Red Bull Racing RB16B DRS gap checking

Red Bull Racing RB16B DRS gap checking

Photo by: Giorgio Piola

What is DRS and how does it help overtaking?

DRS – which stands for drag reduction system – is a device on the car that allows the driver to change the angle of the rear wing at certain points of a lap, reducing drag and effectively giving them a speed boost to catch the car in front.

It works by pivoting the top wing section of the rear wing assembly around fixed points at the rear, lifting the front of the section up and creating a wide open ‘slot gap’ that the air can flow through without obstruction.

The driver must activate it manually and it automatically returns to the standard position as soon as the brakes are applied. For safety, it’s disabled until two laps after the start, during any safety car periods or when visibility is bad.

Introduced in 2011, it was designed to overcome the lack of overtaking caused by ‘dirty air’ and it can only be used in certain parts of the track – typically on the longest straights – and only if a driver is within one second of the car in front.

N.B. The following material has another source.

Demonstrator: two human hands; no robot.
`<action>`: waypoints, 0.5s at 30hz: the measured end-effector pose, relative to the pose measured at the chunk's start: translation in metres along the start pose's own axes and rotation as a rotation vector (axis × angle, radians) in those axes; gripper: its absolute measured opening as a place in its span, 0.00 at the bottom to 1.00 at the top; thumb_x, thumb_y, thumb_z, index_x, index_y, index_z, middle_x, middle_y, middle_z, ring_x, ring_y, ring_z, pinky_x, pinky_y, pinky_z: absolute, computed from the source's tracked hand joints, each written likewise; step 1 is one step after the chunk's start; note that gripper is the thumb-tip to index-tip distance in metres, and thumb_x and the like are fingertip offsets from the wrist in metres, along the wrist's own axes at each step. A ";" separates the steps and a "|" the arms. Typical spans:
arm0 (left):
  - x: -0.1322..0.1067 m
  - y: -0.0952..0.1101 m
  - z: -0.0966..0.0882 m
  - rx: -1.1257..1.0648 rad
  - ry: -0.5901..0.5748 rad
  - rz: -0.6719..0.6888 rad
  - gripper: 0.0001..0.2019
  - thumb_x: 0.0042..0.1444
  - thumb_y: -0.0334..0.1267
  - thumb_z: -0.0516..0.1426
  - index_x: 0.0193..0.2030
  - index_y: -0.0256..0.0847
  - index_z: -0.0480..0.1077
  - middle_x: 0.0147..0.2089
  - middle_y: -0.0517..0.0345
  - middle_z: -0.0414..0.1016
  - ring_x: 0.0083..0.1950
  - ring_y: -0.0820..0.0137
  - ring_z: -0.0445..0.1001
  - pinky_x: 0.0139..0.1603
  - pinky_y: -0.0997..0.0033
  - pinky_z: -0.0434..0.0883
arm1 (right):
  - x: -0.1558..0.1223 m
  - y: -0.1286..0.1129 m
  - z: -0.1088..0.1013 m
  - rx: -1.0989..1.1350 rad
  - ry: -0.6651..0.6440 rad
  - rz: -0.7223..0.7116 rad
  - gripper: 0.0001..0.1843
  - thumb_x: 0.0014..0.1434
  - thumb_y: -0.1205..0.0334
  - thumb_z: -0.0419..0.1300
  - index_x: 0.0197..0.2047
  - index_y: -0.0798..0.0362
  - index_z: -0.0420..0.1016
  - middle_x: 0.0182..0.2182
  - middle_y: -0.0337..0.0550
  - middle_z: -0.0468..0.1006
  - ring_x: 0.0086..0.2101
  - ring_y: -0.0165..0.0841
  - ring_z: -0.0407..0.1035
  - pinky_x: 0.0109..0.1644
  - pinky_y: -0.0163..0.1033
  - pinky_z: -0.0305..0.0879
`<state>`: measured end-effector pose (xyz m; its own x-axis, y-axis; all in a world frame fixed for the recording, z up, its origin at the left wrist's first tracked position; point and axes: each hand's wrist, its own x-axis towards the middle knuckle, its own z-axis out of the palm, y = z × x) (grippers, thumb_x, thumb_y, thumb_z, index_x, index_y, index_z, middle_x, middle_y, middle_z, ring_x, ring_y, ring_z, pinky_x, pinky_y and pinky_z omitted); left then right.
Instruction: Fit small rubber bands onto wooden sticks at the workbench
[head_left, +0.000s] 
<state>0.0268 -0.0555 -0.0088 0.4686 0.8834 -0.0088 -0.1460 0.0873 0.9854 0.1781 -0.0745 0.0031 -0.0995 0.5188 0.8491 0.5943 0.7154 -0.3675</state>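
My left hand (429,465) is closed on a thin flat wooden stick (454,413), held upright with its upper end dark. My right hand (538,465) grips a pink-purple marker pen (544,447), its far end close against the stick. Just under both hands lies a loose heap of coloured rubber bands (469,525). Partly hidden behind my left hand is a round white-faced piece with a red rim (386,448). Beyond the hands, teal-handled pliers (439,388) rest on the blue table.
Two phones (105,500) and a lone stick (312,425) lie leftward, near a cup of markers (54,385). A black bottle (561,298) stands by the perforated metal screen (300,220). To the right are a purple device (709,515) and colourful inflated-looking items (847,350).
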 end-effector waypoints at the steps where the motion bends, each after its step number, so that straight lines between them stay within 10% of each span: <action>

It did its job well, immediately leading to record levels of overtaking and the most overtakes in history in the fourth race of the season. Now, a huge proportion of overtakes happen at the end of a DRS zone.

When are you not allowed to overtake?

Overtaking is forbidden on the formation lap – obviously, because the race has not started yet! There are exceptions, though. If a car gets away slowly, drivers can pass it but that car can also pass back to recover their position.

There’s also no overtaking during a safety car period, unless teams are told all lapped cars can overtake, in which case they can recover their lost lap and then go at ‘appropriate speed’ to take up position at the back before the restart.

What are F1’s overtaking records?

The most overtakes in a dry race was 161, during the 2016 Chinese Grand Prix, when several top drivers stared towards the back. The most passes for the lead was at Monza in 1965, where slipstreaming effects led to 41 lead changes.

Jackie Stewart, BRM P261, 1st position, leads Graham Hill, BRM P261

Jackie Stewart, BRM P261, 1st position, leads Graham Hill, BRM P261

Photo by: Motorsport Images

Five races have had no overtakes at all – all of them this century. They were in Monaco in 03 and 21 (although there is debate whether there was one overtake), the US in 05 (although only six cars started), Europe 09 and Belgium 21 (although that race was only one lap behind the safety car).

Read Also:

Who was F1’s best ever overtaker?

Now that’s a tough one and very much down to perspective – but it also depends on the era, because some periods have had regulations that encouraged overtaking more than others.

Nigel Mansell is credited with some of the all-time great moves. He swept around Gerhard Berger on the banked Peraltada – one of F1’s most fearsome corners – in 1991; he blasted past Williams team-mate Nelson Piquet at Silverstone in 1987; and he used pure racer instinct to pass Ayrton Senna in Hungary in 1989.